▸ **TASK PROMPT**
Set down, please, exactly the lines below that run from the line with "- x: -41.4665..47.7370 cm" to the line with "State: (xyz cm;", both lines included.

INFORMATION SUPPLIED Start Marker

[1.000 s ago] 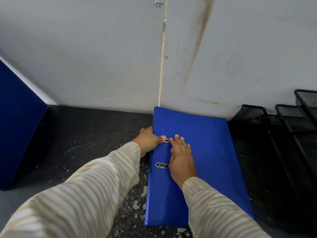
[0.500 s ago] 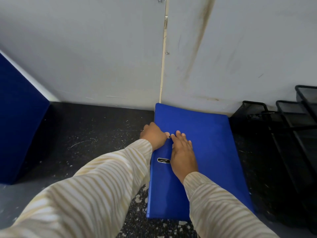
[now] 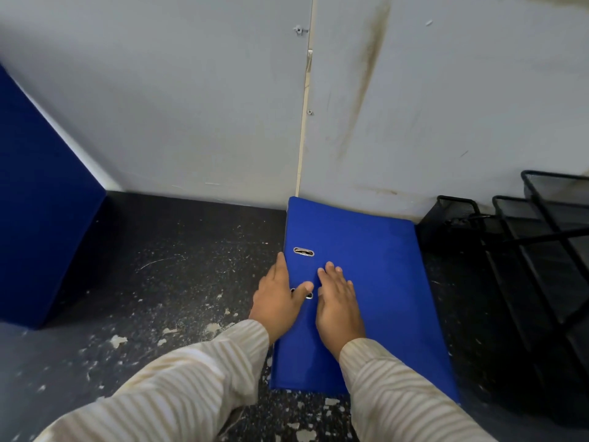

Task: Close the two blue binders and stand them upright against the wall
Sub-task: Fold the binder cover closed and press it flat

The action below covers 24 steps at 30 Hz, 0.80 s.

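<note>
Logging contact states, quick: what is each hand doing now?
Left hand: open, fingers along the blue binder spine edge, thumb on its cover.
Right hand: open, flat on the cover.

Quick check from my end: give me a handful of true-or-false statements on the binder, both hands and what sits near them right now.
1. The blue binder lies flat and closed on the floor. True.
2. The right hand rests palm down on the binder's cover. True.
3. The left hand is lifted clear of the binder. False: it sits at the binder's left edge, thumb over the nearer metal slot.
4. The binder stands upright against the wall. False: it lies flat, its far edge close to the wall.
5. Black wire racks stand to the binder's right. True.
6. The racks lie on top of the binder. False: they stand beside it.
</note>
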Each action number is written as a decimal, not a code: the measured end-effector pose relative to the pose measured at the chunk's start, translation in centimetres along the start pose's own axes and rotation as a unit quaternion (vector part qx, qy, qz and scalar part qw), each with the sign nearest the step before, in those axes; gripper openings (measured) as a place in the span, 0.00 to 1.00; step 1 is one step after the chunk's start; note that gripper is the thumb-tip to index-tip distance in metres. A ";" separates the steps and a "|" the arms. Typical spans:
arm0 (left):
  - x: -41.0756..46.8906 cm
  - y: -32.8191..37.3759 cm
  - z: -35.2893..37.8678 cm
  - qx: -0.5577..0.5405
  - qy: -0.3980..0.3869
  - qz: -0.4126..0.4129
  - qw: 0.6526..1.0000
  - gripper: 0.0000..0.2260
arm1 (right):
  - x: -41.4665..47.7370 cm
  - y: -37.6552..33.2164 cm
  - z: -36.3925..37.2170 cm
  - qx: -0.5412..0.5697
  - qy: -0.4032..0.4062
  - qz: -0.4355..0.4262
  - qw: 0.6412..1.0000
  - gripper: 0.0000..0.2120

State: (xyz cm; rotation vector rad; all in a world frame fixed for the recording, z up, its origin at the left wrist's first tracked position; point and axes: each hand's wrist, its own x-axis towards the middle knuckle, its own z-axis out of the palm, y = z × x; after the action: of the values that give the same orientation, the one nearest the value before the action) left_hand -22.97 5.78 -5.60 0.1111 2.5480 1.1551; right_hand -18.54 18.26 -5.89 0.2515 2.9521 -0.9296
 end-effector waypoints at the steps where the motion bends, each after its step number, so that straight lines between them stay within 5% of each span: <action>1: -0.1 -0.1 -0.2 -0.018 -0.011 0.008 1.000 0.39 | 0.0 0.0 0.0 -0.002 -0.004 0.002 1.000 0.22; 10: 2.4 2.5 -1.6 -0.009 -0.090 -0.145 0.985 0.41 | 0.2 0.2 0.1 -0.026 -0.005 0.000 1.000 0.22; 14: 2.1 2.8 -1.4 0.095 -0.070 -0.115 0.986 0.42 | 0.2 0.3 0.1 -0.032 -0.005 -0.002 0.999 0.23; 21: 3.0 2.5 -3.5 0.023 -0.167 -0.132 0.977 0.40 | 0.2 0.2 0.3 -0.027 -0.001 0.000 1.000 0.22; 24: 2.9 3.3 -3.2 0.083 -0.148 -0.134 0.976 0.37 | 0.2 0.3 0.5 -0.035 0.005 0.002 0.999 0.22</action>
State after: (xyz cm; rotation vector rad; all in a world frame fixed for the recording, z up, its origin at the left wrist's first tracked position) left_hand -27.02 6.26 -1.96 -0.0202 2.3034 0.7598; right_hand -18.73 18.26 -6.46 0.2604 2.9844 -0.8260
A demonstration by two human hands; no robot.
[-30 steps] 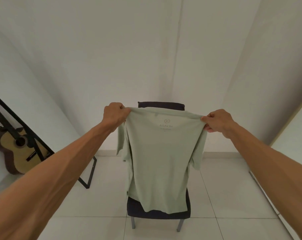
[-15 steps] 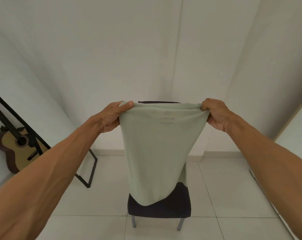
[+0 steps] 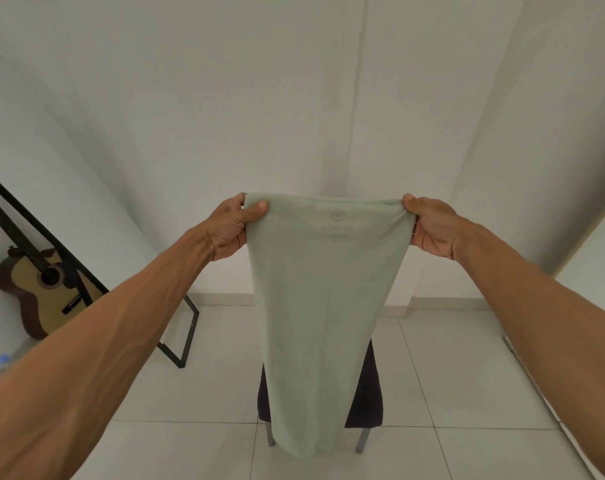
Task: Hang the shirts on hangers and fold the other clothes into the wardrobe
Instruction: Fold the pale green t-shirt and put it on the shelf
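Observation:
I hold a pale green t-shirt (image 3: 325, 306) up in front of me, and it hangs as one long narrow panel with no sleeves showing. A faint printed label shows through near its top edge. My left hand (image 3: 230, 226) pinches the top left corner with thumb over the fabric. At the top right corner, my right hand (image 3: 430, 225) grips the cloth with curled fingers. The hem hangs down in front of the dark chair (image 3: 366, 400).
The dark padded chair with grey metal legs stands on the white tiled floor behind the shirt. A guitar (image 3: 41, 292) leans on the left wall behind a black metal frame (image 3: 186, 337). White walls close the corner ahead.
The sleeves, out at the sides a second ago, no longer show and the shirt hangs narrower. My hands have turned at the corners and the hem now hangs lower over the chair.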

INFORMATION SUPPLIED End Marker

▸ **ANSWER BOX**
  - x: -41.4665..47.7370 cm
  - y: -37.6552..33.2164 cm
  - z: -36.3925..37.2170 cm
  - qx: -0.5412..0.5697
  - qy: -0.4032..0.4062
  - qz: -0.4355..0.4262
  - qw: 0.6412..1.0000
  - gripper: 0.0000..0.2120

State: (xyz cm; rotation vector rad; all in a world frame fixed for the recording, z up, its origin at the left wrist's first tracked position; point and axes: each hand's wrist, its own x-axis towards the middle knuckle, its own z-axis out of the palm, y = z × x; after the action: of the values that give the same orientation, the one nearest the value before the action) left_hand -22.97 5.78 -5.60 0.1111 2.5480 1.1551; right_hand -18.54 18.26 -5.89 0.2515 2.9521 -0.9296

With the answer given, the exercise is closed.